Abstract
Cryo-EM structures of Mas-related G-protein-coupled receptors (MRGPRs) that are involved in the allergic reaction and itch response reveal structural insights into their activation mechanism, and offer the potential to discover new therapeutic agents for pain and hypersensitivity reactions.
Itch sensation, referred to as pruritus in medical terms, is a common physiological response manifested following exposure to environmental factors such as insect bites and skin-related disease conditions, or as a side effect of clinically prescribed medications1. Itch sensation cascade can be triggered by multiple factors such as histamines, cytokines and other peptides, and it involves different types of integral membrane protein such as receptors and ion channels1. A group of Mas-related G-protein-coupled receptor subtype Xs (MRGPRXs) — in particular, MRGPRX2 and MRGPRX4 — have recently emerged as prominent players in mediating the itch response2–4(Fig. 1a). However, the lack of direct structural visualization of these receptors has limited our understanding of their ligand-recognition and -activation mechanisms until recently. Now, in two papers published in Nature, Cao et al.5 and Yang et al.6 present a series of cryogenic electron microscopy (cryo-EM) structures of MRGPRX2 and MRGPRX4 in complex with several different ligands and heterotrimeric G proteins, which illuminate ligand binding, activation mechanism and effector coupling.

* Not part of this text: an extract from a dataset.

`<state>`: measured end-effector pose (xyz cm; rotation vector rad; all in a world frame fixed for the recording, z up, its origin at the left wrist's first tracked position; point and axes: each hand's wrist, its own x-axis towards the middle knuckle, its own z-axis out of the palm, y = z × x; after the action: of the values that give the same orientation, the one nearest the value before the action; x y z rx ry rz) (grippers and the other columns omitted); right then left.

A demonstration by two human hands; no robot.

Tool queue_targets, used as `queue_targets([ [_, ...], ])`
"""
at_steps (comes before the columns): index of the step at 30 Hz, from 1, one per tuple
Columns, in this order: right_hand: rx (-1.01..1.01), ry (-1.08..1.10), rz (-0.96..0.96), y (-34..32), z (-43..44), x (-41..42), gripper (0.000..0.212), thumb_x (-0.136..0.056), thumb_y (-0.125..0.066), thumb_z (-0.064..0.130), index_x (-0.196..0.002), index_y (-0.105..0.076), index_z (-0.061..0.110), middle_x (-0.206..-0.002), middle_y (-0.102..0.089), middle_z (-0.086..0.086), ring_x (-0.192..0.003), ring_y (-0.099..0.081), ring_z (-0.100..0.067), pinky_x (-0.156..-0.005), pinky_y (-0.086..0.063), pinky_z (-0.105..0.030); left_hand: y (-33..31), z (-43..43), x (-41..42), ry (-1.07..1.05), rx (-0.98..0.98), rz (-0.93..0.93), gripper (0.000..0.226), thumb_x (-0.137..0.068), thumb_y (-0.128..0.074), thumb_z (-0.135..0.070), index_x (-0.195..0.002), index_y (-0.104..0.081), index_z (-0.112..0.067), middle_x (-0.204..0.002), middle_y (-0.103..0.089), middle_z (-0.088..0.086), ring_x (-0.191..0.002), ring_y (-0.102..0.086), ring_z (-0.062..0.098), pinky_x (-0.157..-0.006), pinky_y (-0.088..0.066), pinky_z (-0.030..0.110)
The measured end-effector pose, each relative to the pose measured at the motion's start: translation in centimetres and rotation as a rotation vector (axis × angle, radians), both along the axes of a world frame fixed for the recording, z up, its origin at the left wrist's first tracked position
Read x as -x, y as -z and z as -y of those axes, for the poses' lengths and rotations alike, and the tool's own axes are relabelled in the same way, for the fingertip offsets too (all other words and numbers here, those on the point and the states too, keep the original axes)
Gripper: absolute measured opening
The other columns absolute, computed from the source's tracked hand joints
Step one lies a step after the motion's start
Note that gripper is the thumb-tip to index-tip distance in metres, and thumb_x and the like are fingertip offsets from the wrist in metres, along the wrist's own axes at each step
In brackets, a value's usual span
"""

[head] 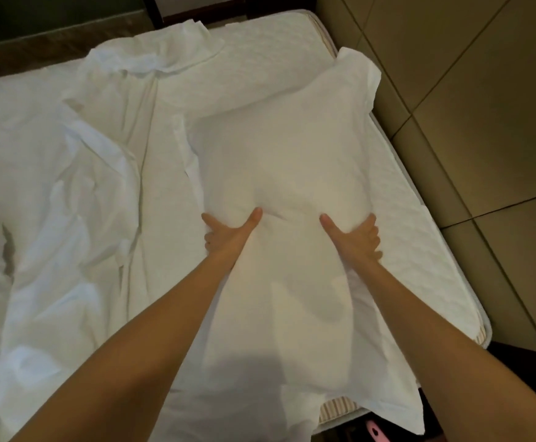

Fig. 1. The structure and function of MRGPRX2.
a, Schematic representation of MRGPRX2-mediated mast cell degranulation and itch response. Created using BioRender.com. b, Structural snapshot of cortistatin-14-bound MRGPRX2 in complex with heterotrimeric Gαi proteins determined using cryo-EM. ScFv, single-chain variable fragment. The structural snapshot was designed in ChimeraX using Protein Data Bank ID 7S8M.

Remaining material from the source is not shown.